Look through the data below for the line with "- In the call" and the line with "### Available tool", then output those two and all lines in between, exactly as written.

Records from a data source
=-=-=-=-=
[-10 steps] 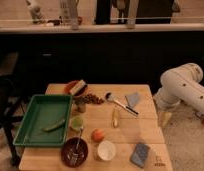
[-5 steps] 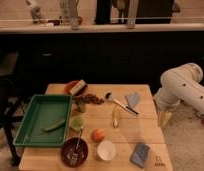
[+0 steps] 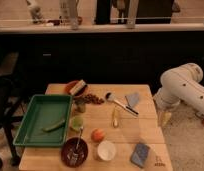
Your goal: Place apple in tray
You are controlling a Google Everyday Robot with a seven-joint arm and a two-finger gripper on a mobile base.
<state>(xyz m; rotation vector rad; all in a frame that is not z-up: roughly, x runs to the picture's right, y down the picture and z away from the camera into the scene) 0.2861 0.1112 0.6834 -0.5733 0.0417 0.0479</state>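
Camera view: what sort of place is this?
Probably a kitchen or canteen: a wooden table carries a green plastic tray, a dark brown bowl and a small orange-red apple, a long counter behind. The gripper hangs beside the table's right edge.

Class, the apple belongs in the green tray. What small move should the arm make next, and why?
Probably swing the gripper left over the wooden table, toward the small round orange-red apple. The gripper hangs beyond the table's right edge, nowhere near the apple, which lies beside the white cup, outside the large rectangular green plastic tray.
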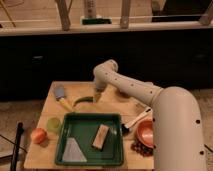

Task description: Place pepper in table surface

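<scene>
We see table surface [115, 102] below all. Arm [131, 88] extends from right. Green tray [90, 115] at front. Gripper [96, 96] low at pepper's right end; whether clamped, we cannot tell. Pepper [82, 101] lies on table surface behind tray, beside brush [62, 97].

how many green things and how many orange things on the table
Green: 3 (pepper, cup, tray)
Orange: 2 (fruit, bowl)
Total: 5
Gripper is low over the table surface, at the pepper's end.
</scene>
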Controlling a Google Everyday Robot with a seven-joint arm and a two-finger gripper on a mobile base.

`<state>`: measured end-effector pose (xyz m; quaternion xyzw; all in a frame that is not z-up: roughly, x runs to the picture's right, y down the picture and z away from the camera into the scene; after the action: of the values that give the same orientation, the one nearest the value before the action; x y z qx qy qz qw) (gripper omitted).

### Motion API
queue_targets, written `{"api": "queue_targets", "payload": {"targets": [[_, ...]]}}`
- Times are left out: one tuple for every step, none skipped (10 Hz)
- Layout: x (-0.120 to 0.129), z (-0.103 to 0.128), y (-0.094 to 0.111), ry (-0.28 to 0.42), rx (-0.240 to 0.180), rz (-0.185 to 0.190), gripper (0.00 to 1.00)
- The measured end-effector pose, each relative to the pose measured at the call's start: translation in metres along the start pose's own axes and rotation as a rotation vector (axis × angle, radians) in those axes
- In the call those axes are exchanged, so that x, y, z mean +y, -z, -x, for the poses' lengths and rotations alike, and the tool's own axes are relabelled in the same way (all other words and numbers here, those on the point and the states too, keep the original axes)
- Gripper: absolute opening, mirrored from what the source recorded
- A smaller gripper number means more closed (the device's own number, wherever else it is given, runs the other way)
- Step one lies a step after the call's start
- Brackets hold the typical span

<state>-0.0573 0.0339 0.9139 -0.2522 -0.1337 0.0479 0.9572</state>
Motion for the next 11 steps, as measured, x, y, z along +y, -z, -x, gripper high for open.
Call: {"api": "queue_targets", "payload": {"targets": [[-0.001,0.002,-0.003,0.005,-0.003,0.006,0.80],[-0.001,0.003,-0.005,0.010,-0.005,0.010,0.80],[-0.002,0.007,-0.009,0.019,-0.010,0.016,0.80],[-0.002,0.013,-0.013,0.031,-0.015,0.022,0.80],[-0.002,0.014,-0.017,0.037,-0.016,0.026,0.80],[-0.002,0.016,-0.022,0.048,-0.020,0.031,0.80],[-0.002,0.017,-0.026,0.055,-0.022,0.036,0.80],[-0.001,0.019,-0.032,0.063,-0.025,0.044,0.80],[-0.001,0.020,-0.036,0.069,-0.027,0.049,0.80],[0.000,0.021,-0.041,0.074,-0.027,0.056,0.80],[0.002,0.024,-0.049,0.084,-0.029,0.067,0.80]]}}
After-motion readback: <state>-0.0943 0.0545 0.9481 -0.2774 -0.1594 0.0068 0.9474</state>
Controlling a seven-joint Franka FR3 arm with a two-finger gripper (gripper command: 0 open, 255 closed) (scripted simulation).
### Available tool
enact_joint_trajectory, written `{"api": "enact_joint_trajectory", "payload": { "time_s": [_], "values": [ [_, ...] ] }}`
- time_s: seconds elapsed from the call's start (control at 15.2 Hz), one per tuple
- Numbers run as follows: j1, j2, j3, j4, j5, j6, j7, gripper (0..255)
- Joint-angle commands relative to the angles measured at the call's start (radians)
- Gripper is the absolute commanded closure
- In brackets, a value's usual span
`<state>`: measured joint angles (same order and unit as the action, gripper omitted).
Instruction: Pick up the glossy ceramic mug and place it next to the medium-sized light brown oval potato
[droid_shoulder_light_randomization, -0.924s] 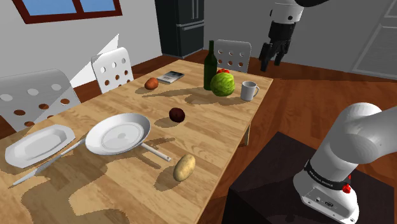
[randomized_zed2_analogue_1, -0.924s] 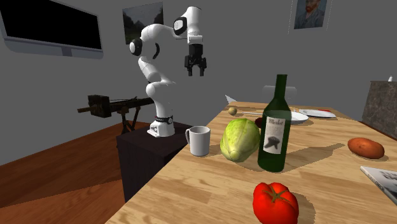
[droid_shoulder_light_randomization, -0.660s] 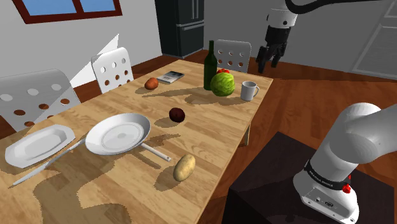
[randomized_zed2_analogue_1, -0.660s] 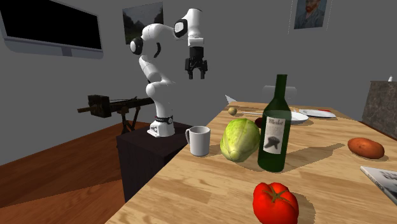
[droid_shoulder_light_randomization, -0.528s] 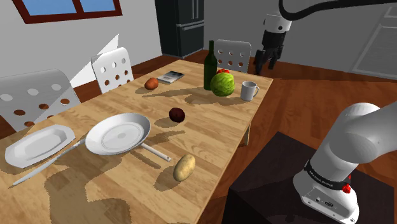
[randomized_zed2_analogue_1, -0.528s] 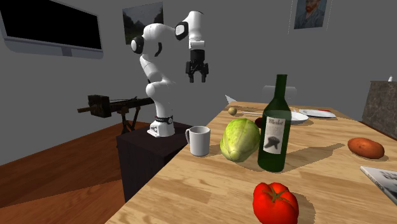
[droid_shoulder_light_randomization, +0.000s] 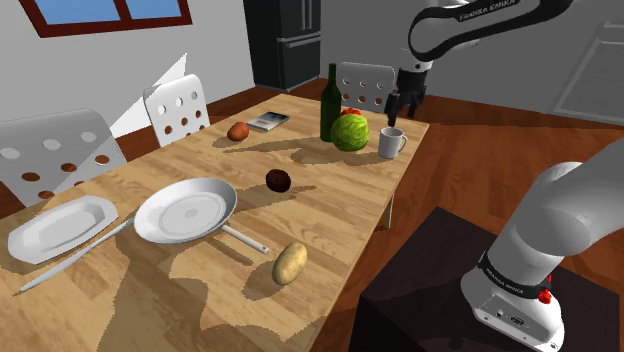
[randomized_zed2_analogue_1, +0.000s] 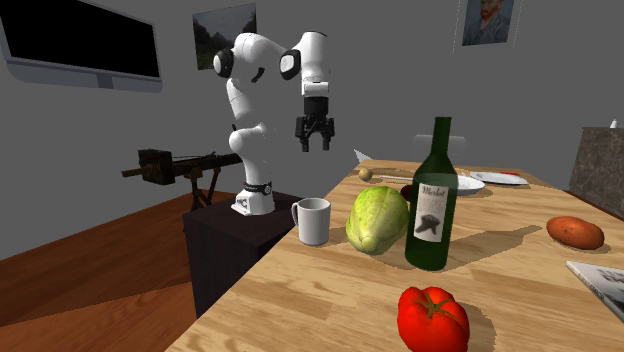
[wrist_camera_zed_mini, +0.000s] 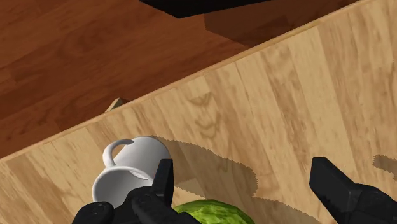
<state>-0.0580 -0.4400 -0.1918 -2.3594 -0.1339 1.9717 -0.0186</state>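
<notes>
Your wood-grained desk (droid_shoulder_light_randomization: 330, 200) is carrying, from the shoulder view's left, a matte tan oval potato (droid_shoulder_light_randomization: 290, 262) and a smooth white cylindrical mug (droid_shoulder_light_randomization: 391, 142), standing upright at the far corner just beside a green cabbage (droid_shoulder_light_randomization: 350, 131). The end effector (droid_shoulder_light_randomization: 403, 104) is hovering above the mug, pointing downward with its fingers apart. The wrist view is cutting the cabbage off.

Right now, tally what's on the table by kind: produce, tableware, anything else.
Produce: 5 (potato, reddish tuber, dark red ball, cabbage, tomato)
Tableware: 4 (mug, plate, pan, utensil)
Other: 2 (bottle, magazine)
Total: 11
</notes>
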Motion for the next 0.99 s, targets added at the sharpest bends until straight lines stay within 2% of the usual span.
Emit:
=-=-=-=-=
:: Response to the exercise ::
- In the call those axes are exchanged, so that x, y, z mean +y, -z, -x, for the poses' lengths and rotations alike, and the tool's own axes are relabelled in the same way (all other words and numbers here, those on the point and the states too, keep the original axes)
- Gripper: absolute opening, mirrored from what the source recorded
- A smaller gripper number means more closed (the device's own number, wherever else it is given, runs the other way)
- Step one lies a step after the call's start
- Brackets hold the typical span

<state>-0.0573 0.0339 0.9139 -0.2522 -0.1337 0.0479 0.9572</state>
Motion for the next 11 steps, as measured, x, y, z along +y, -z, -x, gripper high for open.
Call: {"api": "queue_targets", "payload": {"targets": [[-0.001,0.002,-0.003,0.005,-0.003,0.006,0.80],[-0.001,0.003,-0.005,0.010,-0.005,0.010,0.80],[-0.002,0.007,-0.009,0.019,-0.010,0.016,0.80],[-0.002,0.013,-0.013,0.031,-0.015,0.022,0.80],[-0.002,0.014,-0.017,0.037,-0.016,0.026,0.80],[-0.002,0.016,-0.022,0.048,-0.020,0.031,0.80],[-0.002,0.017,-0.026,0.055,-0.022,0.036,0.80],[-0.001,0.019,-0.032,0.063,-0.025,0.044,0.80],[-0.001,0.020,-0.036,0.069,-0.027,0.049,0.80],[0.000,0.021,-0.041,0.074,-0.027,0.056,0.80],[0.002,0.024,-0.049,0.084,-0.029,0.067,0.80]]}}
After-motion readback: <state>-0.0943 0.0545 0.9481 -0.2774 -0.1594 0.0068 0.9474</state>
Controlling a seven-joint Franka FR3 arm with a two-finger gripper (gripper command: 0 open, 255 closed) (scripted simulation).
### Available tool

This output is complete, and the exercise is done.